Handling User Input in C
by Paul Hsieh
Introduction
User input of strings in computer programs have been with us since the very early days of programming. While this is a no-brainer for most programming languages, the C language has great difficulty with this. This problem is compounded by the numerous imperfect rules of thumb (fgets(), then sscanf()) mixed with no end of inadequate solutions (gets() or scanf()). The purpose of this article is simply to analyze the problem, propose a no-compromise solution then discuss input security issues.
gets()
Because C does not have either a proper concept of variable sized arrays or bounds protected arrays, it has no intrinsic way to accept arbitrary user input and store it into a single data object. Of course, while nothing prevented the C language from having library functions that could handle this kind of operation, no such function was ever added to it.

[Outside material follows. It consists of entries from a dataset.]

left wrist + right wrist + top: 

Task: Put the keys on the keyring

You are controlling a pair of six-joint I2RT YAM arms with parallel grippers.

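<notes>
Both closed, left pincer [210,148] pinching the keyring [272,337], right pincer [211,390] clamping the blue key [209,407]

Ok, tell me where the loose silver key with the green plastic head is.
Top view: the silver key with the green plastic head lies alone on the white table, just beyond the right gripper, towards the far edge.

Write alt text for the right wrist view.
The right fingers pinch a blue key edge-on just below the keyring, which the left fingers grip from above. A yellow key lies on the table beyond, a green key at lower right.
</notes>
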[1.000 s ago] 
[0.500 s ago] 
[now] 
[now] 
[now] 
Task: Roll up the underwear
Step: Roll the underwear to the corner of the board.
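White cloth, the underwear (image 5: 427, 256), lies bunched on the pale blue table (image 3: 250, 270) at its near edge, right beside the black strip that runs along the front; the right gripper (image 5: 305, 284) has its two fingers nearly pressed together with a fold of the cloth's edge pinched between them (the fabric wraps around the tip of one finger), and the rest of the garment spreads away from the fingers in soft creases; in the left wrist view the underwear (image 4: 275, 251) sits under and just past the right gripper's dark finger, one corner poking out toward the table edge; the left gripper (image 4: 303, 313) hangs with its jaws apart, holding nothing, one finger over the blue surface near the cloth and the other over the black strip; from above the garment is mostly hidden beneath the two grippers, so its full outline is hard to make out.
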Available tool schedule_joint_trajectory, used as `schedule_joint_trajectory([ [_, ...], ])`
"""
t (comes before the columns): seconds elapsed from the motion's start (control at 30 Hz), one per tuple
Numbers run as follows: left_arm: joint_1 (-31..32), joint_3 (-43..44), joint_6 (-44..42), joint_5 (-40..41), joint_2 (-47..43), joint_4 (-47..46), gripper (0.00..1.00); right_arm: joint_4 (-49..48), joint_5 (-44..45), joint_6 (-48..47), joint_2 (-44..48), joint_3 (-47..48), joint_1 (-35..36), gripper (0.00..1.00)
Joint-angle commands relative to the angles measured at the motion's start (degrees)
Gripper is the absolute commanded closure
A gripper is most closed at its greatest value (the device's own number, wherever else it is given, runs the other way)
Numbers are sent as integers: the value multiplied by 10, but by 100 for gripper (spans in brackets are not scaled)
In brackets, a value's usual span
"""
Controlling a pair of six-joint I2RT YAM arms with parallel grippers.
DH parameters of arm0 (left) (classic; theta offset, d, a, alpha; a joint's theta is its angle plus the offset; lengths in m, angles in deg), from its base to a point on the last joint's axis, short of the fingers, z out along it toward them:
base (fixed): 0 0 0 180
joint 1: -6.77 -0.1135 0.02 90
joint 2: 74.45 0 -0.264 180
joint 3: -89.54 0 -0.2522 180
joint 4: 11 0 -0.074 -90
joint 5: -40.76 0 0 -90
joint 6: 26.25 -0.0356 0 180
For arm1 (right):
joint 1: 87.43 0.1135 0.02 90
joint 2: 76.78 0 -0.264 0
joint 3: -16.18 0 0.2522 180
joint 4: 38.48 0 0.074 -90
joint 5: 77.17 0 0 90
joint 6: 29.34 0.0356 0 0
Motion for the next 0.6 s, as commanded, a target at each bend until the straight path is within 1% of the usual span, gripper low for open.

There is a common misconception among C programmers that gets() can be used for user input. Of course, it cannot. The source of the misconception is the fact that it can be in used totally controlled test scenarios with bounded inputs and when it fails due to “undefined behavior” via exceeding the buffer bounds the common compiler implementation behaves as if no error has occurred. I.e., programmers who are not told otherwise or do not think of the C language in terms of its implementation have basically no way of knowing that gets() is a totally unusable function.
For those that don't know, the flaw is simple. gets() requires that a buffer with a predeclared fixed size be provided prior to receiving the input. If the input length exceeds the buffer, then this necessarily leads to undefined behavior. In fact in most compilers this will just lead to a bounds overrun. I.e., the side-effect of having undefined behavior is not under control of the programmer, but rather the user that provides the input.
This flaw is so serious that it was the source of the infamous “finger exploit” (finger is a Unix service) which served to so thoroughly taint the reputation of finger that most unix installations now turn it off entirely. I.e., “finger” got so bad of a reputation people wont touch it with a 10 foot pole.
In fact, my personal opinion is that the safest implementation of gets() is as follows:
#include <stdio.h> char * gets_fixed (char * buf, const char * sourcefile) { remove (sourcefile); return "Attempted callsite source file removal for calling gets()"; } #undef gets #define gets(x) gets_fixed ((x), __FILE__) |
If a programmer is unaware that using gets() is a bad thing, this should make them aware very quickly.
Now, while this disaster waiting to happen is fairly well known, the reaction from the C community has been far less than stellar. On the one hand, the ANSI C committee, which has revised the C standard a number of times since its first introduction has never deprecated or taken gets() out of the standard even though there are members of the committee who are aware of the problem. This is representative of the fact that the committee members are insensitive to the needs of programmers versus the needs of compiler vendors. (Update: The committee apparently has seen the light, and will, in fact, deprecate gets() in the forthcoming C0x standard.)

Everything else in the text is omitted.